Comme quoi Borbonius le Farouche, par un cas tout à fait piteux prenait tout, ne donnait rien et criait toujours misère.

 

Chapitre XXXIV

Comme quoi l’enfant du duc d’Aurélie vivait bourgeoisement dans son ménage, pensant peu, parlant beaucoup et ne faisant pas grande chose qui vaille.

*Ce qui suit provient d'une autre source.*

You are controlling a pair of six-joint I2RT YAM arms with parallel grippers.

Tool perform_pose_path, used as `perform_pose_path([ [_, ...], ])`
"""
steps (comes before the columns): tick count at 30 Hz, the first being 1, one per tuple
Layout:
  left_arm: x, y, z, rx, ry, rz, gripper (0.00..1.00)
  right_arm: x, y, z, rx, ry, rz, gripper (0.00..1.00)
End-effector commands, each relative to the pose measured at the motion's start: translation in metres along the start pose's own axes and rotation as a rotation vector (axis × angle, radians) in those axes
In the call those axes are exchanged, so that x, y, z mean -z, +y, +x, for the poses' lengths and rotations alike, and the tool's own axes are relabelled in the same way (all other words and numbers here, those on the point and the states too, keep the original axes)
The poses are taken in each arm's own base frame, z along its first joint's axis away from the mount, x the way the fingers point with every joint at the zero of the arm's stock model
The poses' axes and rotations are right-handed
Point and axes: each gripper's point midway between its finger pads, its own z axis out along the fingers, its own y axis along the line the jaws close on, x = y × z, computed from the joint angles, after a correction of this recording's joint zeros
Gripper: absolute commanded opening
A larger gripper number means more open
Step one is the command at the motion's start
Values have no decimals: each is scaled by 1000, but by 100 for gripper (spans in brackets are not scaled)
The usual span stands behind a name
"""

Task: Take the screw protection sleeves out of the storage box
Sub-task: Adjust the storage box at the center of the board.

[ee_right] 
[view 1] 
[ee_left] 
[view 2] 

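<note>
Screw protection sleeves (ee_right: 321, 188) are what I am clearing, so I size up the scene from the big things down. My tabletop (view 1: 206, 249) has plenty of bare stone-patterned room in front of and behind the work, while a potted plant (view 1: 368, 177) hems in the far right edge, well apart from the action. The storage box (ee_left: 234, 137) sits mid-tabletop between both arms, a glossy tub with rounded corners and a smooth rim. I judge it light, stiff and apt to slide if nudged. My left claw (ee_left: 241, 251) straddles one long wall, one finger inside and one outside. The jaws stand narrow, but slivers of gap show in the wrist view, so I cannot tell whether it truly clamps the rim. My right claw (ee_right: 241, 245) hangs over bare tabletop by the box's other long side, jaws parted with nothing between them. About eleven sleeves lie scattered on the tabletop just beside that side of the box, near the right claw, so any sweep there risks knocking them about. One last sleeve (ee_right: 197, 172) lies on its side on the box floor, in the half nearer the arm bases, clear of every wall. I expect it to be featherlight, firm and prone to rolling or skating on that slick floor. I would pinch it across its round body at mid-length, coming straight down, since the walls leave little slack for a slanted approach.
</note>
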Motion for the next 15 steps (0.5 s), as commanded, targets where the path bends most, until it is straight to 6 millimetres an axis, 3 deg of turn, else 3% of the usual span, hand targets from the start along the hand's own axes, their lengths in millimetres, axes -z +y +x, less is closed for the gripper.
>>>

  • 1 - Pâris-Duvenay, soldat aux Gardes de la compagnie de Montaran se trouva du nombre de ceux qui furent accusés d'avoir volé le carrosse de Bruxelles. Montarnt le fit sauver à Namur où il resta jusqu'à ce que l'affaire fut assoupie. Duvernay lui en a marqué depuis qu'il est en faveur uen reconnaissance infinie (M.)
  • 2Mme de Prie (M.).

Numéro
£0005


Année
1725




Références

1732/1735, III,32-42 (Ch.1-23) - 1752, III, 32-42 (Ch.1-23) - Clairambault, F.Fr.12699, p.261-267 (Ch.1-23) - Clairambault, F.Fr.12699, p.269-271 (Ch.24-34) -  Maurepas, F.Fr.12631, p.291-93 - (seconde partie) -  F.Fr.12698, p.261(Ch.1-23) - Arsenal 2937, f°377r-393r - Arsenal 2962, p.305-322 (Complet) - Lille BM, MS 66, p.234-250 (Ch.1-23) - Vitry-le-François BM, MS 100-102, f°363 - Marais, II, 873-77 (ch.1-23)

 

 


Notes

Le texte a visiblement été composé en deux temps. D’abord les 23 premiers chapitres, dont le dernier est bien conçu comme clausule. Puis, à une date indéterminée, les chapitres 24-32, d’ailleurs  bien présentés comme tels (Cf. Supplément des chapitres de l’histoire de Madame Marie Leczinska, fille du Roi Stanislas de Pologne).

Enfin le texte est parfois complet sans marque de couture (Arsenal 2962).